Any memory overclocking past 2400 MHz will require using the 125 strap, or at least that’s what seems to give me the best results. With the strap and BCLK both set to 125, I was able to get the ADATA xpg Z1 DDR4-2400 kit stable at a whopping 3000 MHz without having to loosen the timings. It required 1.4 V to the memory to get there, but WOW… a 600 MHz overclock is pretty darn impressive. The HyperPi 32M run completed without any problems, and finished 14 seconds faster than our previous run at stock settings.

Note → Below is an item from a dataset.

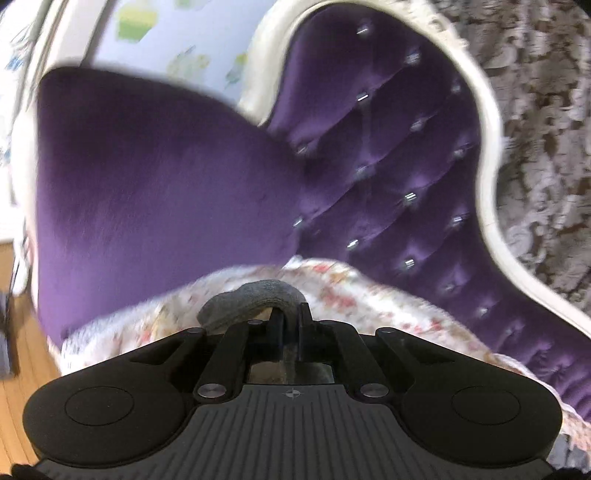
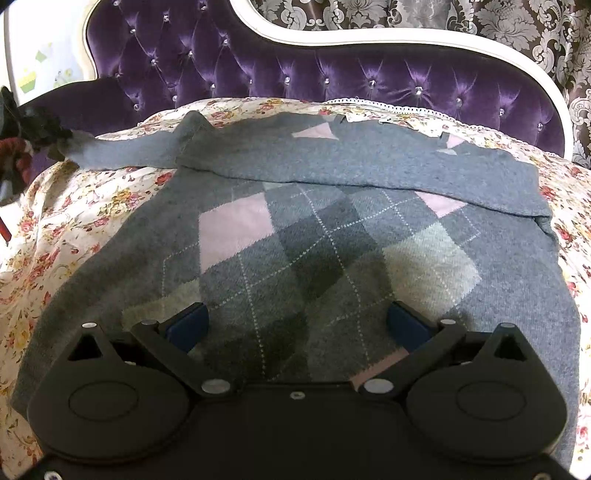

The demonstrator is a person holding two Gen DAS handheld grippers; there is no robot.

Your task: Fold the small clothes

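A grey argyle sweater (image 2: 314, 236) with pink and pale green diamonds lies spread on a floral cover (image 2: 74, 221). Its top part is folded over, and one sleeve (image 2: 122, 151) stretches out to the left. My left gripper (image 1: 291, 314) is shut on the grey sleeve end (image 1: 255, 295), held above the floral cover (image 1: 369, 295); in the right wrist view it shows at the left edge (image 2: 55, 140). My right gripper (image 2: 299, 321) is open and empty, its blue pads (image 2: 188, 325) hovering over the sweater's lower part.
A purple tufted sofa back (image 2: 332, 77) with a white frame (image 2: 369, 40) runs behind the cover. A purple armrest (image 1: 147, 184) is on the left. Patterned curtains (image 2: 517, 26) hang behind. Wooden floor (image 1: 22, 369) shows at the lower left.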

Next, I returned the memory to its stock 2400 MHz speed and wanted to see how tight the timing would go. This too proved pretty successful as I was able to get the timings tightened up to 13-16-15-39-2T, which also took 1.4 V to stabilize. Here again, we saw a pretty good reduction of almost eight seconds in HyperPi 32M when compared to our first run at stock settings.
When ADATA classified this memory kit as “Overclocking Memory”, they weren’t kidding… impressive stuff here.
There really isn’t much I can add to what you’ve seen during the review. The performance is there, the great looks are there, and the overclocking ability this kit offers is fantastic. The ADATA XPG Z1 memory series is set to release on September 15th and should be available at eTailers at that time. Right now the XPG Z1 DDR4-2400 32 GB kit is listed at $549, which makes it the most expensive of all the DDR4-2400 MHz kits listed at Newegg. However, you can expect to pay upwards of $500 for just about any 32 GB kit of DDR4-2400 MHz right now. So, while it may be a little higher than competitor brands, the overclocking ability alone seems worth it to me. Having said that, I’d expect the price to drop once it’s actually available for purchase -I’ve already seen this happen a few times with G.Skill and Corsair DDR4 kits.
The only nitpick I could come up with was the break in the serial number sequence. I think it would serve ADATA well to package all four modules in a single clam-shell; which they say will happen once in retail channels, and see to it the serial numbers run in sequence. That’s simply something I like to see personally, but it obviously didn’t hurt performance or stability having non-sequential serial numbers.
ADATA checked all the right boxes with the XPG Z1 DDR4-2400 32 GB kit. It’s a great performer at stock speeds, but is more than willing to accept pretty hefty overclocks as well. If you’re diving into the latest X99/Haswell-E platform, this ADATA offering is definitely worth considering. It’s an easy call this time around… Overclockers approved!